• **WHAT NEEDS TO BE DONE**: Leave out the pictures and retype, exactly, the lines below from the line with "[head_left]" up to and including the line with "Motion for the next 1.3", nothing more.
━━━━━ RECORDS FOR THIS TASK ━━━━━
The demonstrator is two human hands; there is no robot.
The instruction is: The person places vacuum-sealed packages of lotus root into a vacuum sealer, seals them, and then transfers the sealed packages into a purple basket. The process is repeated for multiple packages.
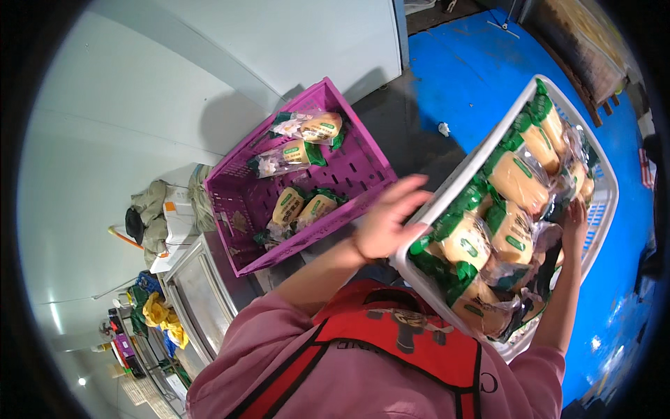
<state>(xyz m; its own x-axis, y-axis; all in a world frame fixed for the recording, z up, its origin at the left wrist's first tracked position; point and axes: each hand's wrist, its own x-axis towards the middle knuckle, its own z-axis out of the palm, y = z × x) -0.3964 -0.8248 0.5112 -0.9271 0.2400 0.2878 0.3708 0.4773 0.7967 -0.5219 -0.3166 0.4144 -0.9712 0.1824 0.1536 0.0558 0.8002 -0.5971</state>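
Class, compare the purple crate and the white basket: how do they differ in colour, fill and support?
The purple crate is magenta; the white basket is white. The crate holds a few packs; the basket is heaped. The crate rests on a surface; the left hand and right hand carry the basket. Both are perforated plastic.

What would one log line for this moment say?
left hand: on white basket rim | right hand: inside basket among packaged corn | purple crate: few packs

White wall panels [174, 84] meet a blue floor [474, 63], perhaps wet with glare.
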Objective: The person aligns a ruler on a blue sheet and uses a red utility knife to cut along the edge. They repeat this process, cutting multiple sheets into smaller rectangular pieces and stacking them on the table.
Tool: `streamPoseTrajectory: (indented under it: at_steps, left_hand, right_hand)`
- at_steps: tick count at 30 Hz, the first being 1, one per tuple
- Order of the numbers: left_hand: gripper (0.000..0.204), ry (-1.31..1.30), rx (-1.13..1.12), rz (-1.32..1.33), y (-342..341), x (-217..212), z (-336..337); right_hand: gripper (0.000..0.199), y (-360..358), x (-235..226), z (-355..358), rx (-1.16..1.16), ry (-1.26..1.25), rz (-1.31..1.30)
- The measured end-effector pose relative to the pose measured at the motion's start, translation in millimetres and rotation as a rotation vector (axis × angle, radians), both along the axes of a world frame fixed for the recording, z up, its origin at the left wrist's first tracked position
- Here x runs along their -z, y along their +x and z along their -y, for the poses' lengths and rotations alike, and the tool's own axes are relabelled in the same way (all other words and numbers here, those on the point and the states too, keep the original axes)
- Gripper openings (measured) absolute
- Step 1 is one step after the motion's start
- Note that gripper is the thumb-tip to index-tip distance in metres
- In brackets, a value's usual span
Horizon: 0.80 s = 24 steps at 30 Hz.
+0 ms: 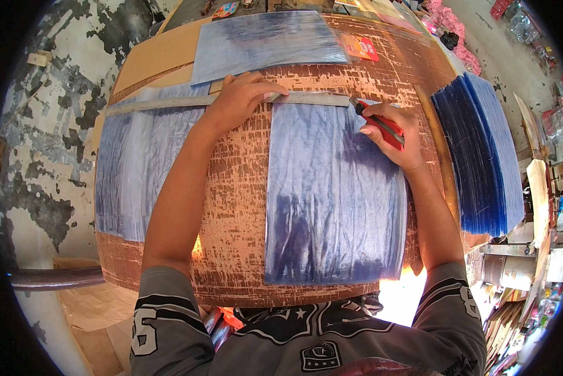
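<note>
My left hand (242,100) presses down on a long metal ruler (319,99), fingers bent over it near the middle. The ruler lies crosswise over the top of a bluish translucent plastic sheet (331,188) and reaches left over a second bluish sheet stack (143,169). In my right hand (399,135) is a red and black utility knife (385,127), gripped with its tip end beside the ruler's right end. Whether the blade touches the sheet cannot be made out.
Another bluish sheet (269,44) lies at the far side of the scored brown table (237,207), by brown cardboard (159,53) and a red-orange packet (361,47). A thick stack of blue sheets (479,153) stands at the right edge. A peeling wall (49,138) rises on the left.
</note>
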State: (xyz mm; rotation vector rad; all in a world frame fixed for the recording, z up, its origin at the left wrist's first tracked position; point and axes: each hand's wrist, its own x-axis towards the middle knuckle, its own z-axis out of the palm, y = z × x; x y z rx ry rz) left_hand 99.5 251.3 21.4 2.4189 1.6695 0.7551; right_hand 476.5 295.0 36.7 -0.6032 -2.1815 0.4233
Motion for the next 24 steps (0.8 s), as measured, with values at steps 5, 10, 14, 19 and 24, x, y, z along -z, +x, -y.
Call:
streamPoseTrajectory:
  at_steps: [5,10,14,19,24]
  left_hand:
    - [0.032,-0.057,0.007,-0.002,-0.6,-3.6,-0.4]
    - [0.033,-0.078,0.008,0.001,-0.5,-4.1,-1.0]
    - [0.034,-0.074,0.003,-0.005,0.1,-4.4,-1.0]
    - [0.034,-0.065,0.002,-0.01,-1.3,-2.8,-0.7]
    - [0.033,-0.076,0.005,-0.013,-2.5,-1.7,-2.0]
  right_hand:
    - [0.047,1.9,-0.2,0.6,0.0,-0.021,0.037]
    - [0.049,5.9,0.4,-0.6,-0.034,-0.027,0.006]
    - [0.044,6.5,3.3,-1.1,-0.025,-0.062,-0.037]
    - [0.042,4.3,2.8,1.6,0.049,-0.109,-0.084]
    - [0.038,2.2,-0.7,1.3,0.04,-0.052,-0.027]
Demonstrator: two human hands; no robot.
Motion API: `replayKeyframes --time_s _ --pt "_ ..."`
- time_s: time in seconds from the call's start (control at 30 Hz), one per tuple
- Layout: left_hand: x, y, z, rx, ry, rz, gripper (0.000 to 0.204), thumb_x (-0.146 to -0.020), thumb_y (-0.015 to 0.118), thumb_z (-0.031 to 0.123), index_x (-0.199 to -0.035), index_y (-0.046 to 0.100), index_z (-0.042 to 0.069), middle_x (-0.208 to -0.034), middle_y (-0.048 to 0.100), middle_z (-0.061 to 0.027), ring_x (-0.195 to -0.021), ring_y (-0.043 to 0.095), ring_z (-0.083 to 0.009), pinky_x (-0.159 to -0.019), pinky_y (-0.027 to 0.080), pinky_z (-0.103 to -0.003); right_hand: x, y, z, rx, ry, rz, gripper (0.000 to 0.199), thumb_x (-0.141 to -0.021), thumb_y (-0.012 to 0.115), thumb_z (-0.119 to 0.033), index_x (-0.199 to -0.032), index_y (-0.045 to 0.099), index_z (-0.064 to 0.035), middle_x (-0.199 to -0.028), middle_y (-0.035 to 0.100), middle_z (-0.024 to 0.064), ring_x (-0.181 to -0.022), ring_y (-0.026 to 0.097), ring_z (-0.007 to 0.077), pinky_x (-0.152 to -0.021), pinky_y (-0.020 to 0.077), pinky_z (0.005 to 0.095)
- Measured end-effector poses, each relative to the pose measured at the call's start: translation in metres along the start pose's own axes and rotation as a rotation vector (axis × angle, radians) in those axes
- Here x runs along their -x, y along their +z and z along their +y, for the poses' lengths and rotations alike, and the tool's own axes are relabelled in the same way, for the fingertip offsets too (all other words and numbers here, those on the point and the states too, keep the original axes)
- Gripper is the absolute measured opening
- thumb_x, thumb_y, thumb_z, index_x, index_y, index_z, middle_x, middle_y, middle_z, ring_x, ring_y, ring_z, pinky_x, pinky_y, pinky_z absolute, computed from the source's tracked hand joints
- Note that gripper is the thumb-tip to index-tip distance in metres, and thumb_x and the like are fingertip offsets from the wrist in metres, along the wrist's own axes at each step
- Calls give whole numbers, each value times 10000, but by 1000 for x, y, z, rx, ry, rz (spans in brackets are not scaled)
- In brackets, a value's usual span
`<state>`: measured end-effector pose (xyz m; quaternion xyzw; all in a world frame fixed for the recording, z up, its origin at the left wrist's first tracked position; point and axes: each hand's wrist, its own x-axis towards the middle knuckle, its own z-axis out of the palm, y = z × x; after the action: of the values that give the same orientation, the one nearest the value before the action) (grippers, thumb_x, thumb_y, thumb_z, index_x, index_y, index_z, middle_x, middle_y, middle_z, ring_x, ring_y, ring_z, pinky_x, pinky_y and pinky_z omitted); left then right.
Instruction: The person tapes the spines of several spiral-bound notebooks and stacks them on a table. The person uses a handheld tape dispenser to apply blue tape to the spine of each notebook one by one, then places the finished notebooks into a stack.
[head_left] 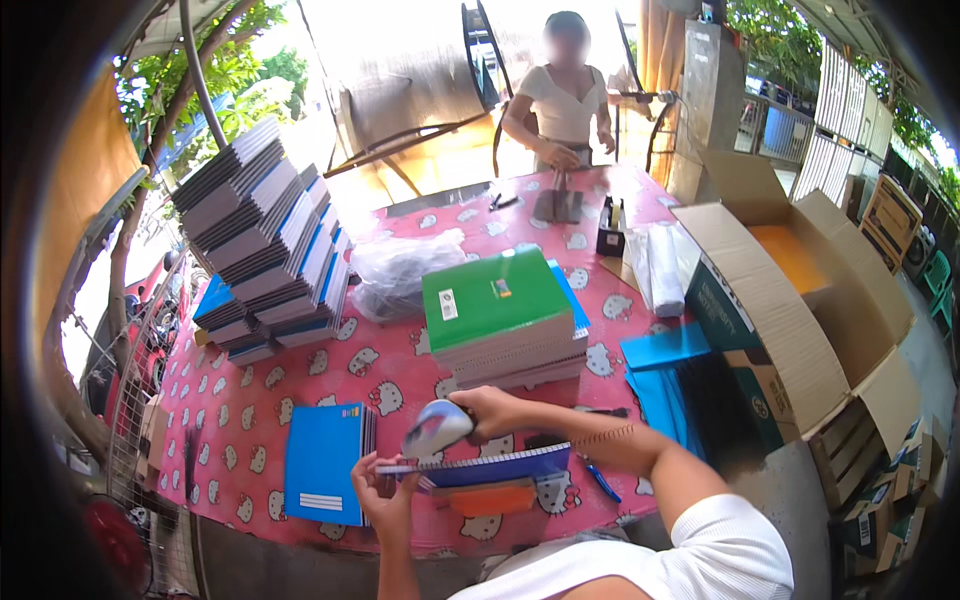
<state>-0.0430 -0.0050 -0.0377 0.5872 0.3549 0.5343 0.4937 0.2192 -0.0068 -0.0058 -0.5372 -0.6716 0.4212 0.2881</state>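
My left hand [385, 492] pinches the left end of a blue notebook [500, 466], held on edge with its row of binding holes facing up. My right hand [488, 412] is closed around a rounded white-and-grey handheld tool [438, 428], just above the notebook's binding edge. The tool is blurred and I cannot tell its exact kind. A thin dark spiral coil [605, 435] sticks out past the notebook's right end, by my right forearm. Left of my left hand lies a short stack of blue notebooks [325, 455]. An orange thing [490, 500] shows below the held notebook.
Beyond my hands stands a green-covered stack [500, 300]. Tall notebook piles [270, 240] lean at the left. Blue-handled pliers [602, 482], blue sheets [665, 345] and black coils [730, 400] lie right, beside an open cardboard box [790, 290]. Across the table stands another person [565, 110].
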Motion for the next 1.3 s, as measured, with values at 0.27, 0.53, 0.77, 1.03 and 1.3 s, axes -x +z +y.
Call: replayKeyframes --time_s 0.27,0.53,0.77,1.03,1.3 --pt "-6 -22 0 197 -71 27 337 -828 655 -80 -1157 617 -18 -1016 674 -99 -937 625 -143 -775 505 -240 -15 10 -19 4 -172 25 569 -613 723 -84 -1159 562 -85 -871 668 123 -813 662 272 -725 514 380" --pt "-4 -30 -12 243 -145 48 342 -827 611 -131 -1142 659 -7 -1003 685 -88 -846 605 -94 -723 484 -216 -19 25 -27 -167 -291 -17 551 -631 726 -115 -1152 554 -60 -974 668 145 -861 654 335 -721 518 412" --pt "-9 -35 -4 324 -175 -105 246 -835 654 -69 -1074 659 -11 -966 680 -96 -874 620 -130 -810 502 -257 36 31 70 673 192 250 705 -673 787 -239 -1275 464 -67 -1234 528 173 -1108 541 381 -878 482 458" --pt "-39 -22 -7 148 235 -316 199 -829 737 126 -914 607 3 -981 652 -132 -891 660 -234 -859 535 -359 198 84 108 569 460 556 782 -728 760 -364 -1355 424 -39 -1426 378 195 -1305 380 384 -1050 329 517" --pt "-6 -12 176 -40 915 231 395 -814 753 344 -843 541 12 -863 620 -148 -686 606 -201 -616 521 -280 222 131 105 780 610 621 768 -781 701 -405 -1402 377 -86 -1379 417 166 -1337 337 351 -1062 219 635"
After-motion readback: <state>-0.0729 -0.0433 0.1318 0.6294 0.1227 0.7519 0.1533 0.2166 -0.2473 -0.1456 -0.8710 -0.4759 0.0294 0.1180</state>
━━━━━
• **SOLUTION FOR THIS PROBLEM**:
[head_left] 
<state>-0.0430 -0.0050 -0.0377 0.5872 0.3549 0.5343 0.4937 0.2192 -0.0068 -0.0058 -0.5372 -0.6716 0.4212 0.2881</state>
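My left hand [385, 492] pinches the left end of a blue notebook [500, 466], held on edge with its row of binding holes facing up. My right hand [488, 412] is closed around a rounded white-and-grey handheld tool [438, 428], just above the notebook's binding edge. The tool is blurred and I cannot tell its exact kind. A thin dark spiral coil [605, 435] sticks out past the notebook's right end, by my right forearm. Left of my left hand lies a short stack of blue notebooks [325, 455]. An orange thing [490, 500] shows below the held notebook.
Beyond my hands stands a green-covered stack [500, 300]. Tall notebook piles [270, 240] lean at the left. Blue-handled pliers [602, 482], blue sheets [665, 345] and black coils [730, 400] lie right, beside an open cardboard box [790, 290]. Across the table stands another person [565, 110].
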Motion for the next 1.3 s, as measured, with values at 0.27, 0.53, 0.77, 1.03 and 1.3 s, axes -x +z +y.

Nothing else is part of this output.